◆ **WORK TO BE COMPLETED**: Could you write out the lines below exactly, beginning with the first and finishing with the one that contains "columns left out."?
::::::::::
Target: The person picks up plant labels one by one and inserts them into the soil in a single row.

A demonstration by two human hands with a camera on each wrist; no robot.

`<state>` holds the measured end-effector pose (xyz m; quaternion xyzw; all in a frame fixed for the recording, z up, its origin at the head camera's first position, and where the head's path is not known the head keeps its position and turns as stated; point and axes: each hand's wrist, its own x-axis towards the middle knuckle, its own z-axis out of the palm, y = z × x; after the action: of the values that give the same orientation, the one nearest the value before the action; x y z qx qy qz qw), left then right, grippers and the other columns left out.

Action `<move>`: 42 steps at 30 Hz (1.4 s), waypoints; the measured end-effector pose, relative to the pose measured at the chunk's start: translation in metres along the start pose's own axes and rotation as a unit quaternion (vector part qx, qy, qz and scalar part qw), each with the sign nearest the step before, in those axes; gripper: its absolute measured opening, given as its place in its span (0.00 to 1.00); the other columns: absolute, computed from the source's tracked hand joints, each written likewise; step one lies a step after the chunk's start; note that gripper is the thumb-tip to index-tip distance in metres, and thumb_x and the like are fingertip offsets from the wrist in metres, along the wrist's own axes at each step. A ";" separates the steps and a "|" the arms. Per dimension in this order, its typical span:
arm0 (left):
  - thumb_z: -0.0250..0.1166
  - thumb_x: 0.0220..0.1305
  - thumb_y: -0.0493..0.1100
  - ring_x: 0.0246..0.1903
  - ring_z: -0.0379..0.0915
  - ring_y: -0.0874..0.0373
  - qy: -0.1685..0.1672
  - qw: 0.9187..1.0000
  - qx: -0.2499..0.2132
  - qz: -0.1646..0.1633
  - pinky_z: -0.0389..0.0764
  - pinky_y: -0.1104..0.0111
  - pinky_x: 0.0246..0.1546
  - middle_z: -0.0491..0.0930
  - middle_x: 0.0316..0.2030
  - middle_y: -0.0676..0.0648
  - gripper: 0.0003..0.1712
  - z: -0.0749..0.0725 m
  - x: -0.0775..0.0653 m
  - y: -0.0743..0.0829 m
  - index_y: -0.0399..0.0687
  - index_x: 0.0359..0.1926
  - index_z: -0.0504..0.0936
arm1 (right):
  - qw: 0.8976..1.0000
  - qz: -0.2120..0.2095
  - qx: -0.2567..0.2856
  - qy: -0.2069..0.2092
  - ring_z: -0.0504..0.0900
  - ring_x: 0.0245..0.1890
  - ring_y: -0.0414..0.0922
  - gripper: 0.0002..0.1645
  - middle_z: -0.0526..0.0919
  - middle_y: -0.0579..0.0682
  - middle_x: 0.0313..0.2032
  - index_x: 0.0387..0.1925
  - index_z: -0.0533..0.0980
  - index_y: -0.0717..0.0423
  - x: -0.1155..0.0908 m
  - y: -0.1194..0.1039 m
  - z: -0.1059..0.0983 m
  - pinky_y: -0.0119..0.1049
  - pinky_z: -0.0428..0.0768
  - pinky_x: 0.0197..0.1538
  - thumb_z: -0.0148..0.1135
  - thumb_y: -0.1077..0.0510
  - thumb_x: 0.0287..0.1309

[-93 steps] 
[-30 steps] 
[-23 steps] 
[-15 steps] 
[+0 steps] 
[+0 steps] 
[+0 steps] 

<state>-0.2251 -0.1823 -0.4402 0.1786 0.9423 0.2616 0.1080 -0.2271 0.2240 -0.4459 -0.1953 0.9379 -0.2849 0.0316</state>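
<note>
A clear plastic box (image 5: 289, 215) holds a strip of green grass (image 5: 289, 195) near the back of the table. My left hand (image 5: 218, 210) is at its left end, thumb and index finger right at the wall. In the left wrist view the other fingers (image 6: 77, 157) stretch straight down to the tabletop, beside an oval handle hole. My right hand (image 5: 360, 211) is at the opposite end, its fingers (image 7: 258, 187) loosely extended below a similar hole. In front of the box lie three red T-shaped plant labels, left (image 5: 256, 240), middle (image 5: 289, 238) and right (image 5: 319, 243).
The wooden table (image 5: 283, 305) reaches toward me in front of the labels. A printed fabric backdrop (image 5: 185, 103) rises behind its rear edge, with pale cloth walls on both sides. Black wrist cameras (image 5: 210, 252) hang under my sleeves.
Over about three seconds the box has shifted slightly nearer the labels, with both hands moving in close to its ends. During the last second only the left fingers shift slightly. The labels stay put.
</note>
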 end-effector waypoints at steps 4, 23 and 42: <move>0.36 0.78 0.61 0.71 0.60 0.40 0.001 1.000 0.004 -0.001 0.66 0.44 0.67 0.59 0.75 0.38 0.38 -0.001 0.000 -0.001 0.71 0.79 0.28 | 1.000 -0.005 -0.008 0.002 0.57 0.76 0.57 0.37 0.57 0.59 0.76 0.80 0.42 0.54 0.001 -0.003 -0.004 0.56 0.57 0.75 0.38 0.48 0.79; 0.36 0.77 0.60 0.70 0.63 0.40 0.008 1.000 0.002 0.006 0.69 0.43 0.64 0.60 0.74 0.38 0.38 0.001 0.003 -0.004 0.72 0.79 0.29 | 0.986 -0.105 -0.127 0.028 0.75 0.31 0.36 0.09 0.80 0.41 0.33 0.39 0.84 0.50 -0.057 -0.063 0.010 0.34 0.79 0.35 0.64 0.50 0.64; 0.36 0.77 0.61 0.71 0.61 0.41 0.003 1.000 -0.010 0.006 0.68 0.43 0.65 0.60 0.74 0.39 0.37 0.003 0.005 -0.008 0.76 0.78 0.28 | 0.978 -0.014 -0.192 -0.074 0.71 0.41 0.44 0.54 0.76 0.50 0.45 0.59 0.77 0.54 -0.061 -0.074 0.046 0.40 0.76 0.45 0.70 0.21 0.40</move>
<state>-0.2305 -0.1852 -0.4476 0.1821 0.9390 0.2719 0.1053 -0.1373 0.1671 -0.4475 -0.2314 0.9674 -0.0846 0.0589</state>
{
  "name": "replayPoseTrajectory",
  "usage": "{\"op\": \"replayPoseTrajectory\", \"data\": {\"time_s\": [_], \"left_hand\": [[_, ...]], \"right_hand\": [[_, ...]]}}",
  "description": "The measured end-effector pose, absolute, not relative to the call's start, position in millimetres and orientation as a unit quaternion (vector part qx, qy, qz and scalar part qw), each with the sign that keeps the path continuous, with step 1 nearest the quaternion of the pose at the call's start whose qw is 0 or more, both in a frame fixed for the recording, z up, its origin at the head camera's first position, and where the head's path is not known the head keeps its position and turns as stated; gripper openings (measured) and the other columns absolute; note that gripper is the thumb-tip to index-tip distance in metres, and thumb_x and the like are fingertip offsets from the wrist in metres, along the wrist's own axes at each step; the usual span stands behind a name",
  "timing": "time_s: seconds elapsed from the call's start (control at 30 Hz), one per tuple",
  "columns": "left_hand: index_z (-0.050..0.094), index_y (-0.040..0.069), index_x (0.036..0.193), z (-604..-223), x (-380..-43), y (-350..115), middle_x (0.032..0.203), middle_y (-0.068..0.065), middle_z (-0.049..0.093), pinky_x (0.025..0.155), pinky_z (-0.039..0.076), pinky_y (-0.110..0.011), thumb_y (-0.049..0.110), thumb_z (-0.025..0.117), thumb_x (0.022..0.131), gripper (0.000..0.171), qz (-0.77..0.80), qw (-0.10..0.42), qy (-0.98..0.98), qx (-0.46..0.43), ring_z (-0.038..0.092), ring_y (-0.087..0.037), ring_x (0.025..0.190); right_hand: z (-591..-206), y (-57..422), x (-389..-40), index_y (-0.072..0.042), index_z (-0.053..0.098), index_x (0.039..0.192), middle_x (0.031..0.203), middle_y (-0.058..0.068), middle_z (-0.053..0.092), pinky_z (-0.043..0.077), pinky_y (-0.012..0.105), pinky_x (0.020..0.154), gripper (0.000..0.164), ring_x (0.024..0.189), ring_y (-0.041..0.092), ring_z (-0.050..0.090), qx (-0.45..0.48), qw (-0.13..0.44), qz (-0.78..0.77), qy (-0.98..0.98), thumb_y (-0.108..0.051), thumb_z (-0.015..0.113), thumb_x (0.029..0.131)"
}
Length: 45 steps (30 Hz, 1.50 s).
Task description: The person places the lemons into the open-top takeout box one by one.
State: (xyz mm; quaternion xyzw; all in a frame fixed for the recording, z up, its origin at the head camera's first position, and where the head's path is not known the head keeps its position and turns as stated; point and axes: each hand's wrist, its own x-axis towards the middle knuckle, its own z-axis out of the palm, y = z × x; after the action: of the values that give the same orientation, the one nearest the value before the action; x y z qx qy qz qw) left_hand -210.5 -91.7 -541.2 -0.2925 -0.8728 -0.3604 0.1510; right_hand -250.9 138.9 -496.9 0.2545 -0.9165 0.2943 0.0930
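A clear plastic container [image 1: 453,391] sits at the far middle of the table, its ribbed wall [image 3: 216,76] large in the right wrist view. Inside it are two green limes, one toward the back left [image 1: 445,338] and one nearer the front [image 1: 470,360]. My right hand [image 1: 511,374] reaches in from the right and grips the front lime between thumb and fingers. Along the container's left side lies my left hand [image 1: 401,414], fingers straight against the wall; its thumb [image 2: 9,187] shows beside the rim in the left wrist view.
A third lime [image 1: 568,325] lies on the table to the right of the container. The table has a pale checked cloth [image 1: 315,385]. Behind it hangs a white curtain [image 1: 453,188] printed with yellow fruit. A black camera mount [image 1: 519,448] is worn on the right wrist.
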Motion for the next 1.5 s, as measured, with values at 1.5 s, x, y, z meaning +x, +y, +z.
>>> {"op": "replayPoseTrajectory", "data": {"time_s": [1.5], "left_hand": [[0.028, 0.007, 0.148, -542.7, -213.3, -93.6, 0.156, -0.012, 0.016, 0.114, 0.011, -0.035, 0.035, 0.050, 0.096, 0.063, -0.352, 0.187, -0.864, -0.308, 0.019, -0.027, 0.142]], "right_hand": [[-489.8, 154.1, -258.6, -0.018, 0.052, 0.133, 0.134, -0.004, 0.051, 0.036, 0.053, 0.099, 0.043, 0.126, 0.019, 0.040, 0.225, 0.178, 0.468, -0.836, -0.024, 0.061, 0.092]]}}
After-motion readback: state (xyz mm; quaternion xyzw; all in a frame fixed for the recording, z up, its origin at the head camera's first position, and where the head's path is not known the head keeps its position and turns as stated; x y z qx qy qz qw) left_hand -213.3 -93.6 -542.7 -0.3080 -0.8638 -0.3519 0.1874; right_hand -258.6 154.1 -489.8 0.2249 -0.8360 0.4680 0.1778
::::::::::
◆ **WRITTEN ANSWER**:
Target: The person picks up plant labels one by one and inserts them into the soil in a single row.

A demonstration by two human hands with a camera on each wrist; no robot.

`<state>` holds the measured end-effector pose (xyz m; quaternion xyzw; all in a frame fixed for the recording, z up, its origin at the head camera's first position, and where the head's path is not known the head keeps its position and turns as stated; point and axes: each hand's wrist, its own x-axis towards the middle knuckle, its own z-axis out of the palm, y = z × x; after the action: of the values that give the same orientation, the one nearest the value before the action; x y z qx qy qz qw), left then right, grippers and the other columns left out.

Nothing else belongs to this answer.